- [Your task]
Output all of the data below exactly as given.

Content starts

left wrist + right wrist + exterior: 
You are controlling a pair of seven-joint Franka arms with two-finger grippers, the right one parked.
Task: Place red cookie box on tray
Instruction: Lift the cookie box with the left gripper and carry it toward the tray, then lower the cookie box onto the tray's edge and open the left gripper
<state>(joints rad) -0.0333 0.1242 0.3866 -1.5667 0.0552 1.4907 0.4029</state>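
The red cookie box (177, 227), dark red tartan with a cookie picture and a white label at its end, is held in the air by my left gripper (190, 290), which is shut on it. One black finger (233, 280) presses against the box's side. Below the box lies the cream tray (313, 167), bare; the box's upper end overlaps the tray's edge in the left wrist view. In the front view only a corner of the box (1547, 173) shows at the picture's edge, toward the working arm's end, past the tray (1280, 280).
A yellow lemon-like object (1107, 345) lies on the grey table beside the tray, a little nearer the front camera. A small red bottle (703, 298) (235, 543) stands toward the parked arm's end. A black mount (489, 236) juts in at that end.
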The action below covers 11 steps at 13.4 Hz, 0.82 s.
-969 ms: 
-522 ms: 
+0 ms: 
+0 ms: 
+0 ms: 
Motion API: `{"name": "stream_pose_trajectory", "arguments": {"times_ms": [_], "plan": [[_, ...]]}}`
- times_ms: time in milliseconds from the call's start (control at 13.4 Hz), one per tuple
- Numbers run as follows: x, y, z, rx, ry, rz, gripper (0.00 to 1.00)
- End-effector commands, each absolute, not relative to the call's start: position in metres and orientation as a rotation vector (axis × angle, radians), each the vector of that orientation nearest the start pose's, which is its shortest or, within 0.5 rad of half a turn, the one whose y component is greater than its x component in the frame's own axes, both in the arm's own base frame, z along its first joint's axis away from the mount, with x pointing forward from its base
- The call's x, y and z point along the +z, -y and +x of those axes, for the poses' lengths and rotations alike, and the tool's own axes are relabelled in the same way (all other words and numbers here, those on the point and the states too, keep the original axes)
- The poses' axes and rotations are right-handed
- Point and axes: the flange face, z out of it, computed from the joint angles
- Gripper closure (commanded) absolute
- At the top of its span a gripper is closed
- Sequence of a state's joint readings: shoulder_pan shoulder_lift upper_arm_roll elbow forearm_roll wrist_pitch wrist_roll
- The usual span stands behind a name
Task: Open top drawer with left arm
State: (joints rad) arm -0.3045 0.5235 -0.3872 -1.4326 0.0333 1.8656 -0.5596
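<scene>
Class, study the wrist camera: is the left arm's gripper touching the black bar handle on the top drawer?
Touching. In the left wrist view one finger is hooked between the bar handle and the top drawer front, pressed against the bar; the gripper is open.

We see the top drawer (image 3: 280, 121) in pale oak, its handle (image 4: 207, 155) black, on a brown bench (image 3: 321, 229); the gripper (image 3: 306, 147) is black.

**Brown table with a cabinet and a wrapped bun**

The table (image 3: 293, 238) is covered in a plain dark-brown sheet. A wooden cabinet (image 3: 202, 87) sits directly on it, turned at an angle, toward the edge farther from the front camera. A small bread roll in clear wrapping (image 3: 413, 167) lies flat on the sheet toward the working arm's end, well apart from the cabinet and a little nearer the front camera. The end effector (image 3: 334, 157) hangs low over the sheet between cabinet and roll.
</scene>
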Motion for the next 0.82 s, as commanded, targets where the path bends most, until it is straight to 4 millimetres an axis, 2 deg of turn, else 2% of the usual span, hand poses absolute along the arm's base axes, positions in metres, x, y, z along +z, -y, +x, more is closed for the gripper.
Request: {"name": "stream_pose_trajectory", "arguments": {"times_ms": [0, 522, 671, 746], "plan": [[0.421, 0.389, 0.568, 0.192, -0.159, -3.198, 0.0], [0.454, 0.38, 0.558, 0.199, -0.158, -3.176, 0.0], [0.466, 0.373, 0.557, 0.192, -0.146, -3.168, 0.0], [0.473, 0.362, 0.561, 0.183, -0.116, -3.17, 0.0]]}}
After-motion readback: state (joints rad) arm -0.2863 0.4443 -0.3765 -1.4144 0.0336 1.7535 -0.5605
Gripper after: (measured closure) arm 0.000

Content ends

- [Result for this task]
left wrist + right wrist + exterior: 
You are controlling a pair of seven-joint Franka arms with two-finger grippers, the right one parked.
Task: Place red cookie box on tray
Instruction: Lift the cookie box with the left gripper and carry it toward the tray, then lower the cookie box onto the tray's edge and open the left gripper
<state>(joints rad) -0.0333 0.1242 0.3866 -1.5667 0.0552 1.4907 0.4029</state>
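The red cookie box (177, 227), dark red tartan with a cookie picture and a white label at its end, is held in the air by my left gripper (190, 290), which is shut on it. One black finger (233, 280) presses against the box's side. Below the box lies the cream tray (313, 167), bare; the box's upper end overlaps the tray's edge in the left wrist view. In the front view only a corner of the box (1547, 173) shows at the picture's edge, toward the working arm's end, past the tray (1280, 280).
A yellow lemon-like object (1107, 345) lies on the grey table beside the tray, a little nearer the front camera. A small red bottle (703, 298) (235, 543) stands toward the parked arm's end. A black mount (489, 236) juts in at that end.
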The action below covers 11 steps at 13.4 Hz, 0.82 s.
-969 ms: 
-522 ms: 
+0 ms: 
+0 ms: 
+0 ms: 
Motion API: `{"name": "stream_pose_trajectory", "arguments": {"times_ms": [_], "plan": [[_, ...]]}}`
- times_ms: time in milliseconds from the call's start (control at 13.4 Hz), one per tuple
- Numbers run as follows: x, y, z, rx, ry, rz, gripper (0.00 to 1.00)
- End-effector commands, each absolute, not relative to the call's start: position in metres and orientation as a rotation vector (axis × angle, radians), each the vector of that orientation nearest the start pose's, which is its shortest or, within 0.5 rad of half a turn, the one whose y component is greater than its x component in the frame's own axes, both in the arm's own base frame, z along its first joint's axis away from the mount, with x pointing forward from its base
- The call's x, y and z point along the +z, -y and +x of those axes, for the poses' lengths and rotations alike, and the tool's own axes are relabelled in the same way (all other words and numbers here, those on the point and the states too, keep the original axes)
- The poses' axes and rotations are right-handed
- Point and axes: the flange face, z out of it, computed from the joint angles
- Gripper closure (commanded) absolute
- At the top of its span a gripper is closed
- Sequence of a state's joint readings: shoulder_pan shoulder_lift upper_arm_roll elbow forearm_roll wrist_pitch wrist_roll
- The usual span stands behind a name
Task: Open top drawer with left arm
State: (joints rad) arm -0.3045 0.5235 -0.3872 -1.4326 0.0333 1.8656 -0.5596
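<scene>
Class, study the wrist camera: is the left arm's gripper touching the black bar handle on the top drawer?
Touching. In the left wrist view one finger is hooked between the bar handle and the top drawer front, pressed against the bar; the gripper is open.

We see the top drawer (image 3: 280, 121) in pale oak, its handle (image 4: 207, 155) black, on a brown bench (image 3: 321, 229); the gripper (image 3: 306, 147) is black.

**Brown table with a cabinet and a wrapped bun**

The table (image 3: 293, 238) is covered in a plain dark-brown sheet. A wooden cabinet (image 3: 202, 87) sits directly on it, turned at an angle, toward the edge farther from the front camera. A small bread roll in clear wrapping (image 3: 413, 167) lies flat on the sheet toward the working arm's end, well apart from the cabinet and a little nearer the front camera. The end effector (image 3: 334, 157) hangs low over the sheet between cabinet and roll.
</scene>
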Motion for the next 0.82 s, as commanded, targets where the path bends most, until it is straight to 4 millimetres an axis, 2 deg of turn, else 2% of the usual span, hand poses absolute along the arm's base axes, positions in metres, x, y, z along +z, -y, +x, more is closed for the gripper.
Request: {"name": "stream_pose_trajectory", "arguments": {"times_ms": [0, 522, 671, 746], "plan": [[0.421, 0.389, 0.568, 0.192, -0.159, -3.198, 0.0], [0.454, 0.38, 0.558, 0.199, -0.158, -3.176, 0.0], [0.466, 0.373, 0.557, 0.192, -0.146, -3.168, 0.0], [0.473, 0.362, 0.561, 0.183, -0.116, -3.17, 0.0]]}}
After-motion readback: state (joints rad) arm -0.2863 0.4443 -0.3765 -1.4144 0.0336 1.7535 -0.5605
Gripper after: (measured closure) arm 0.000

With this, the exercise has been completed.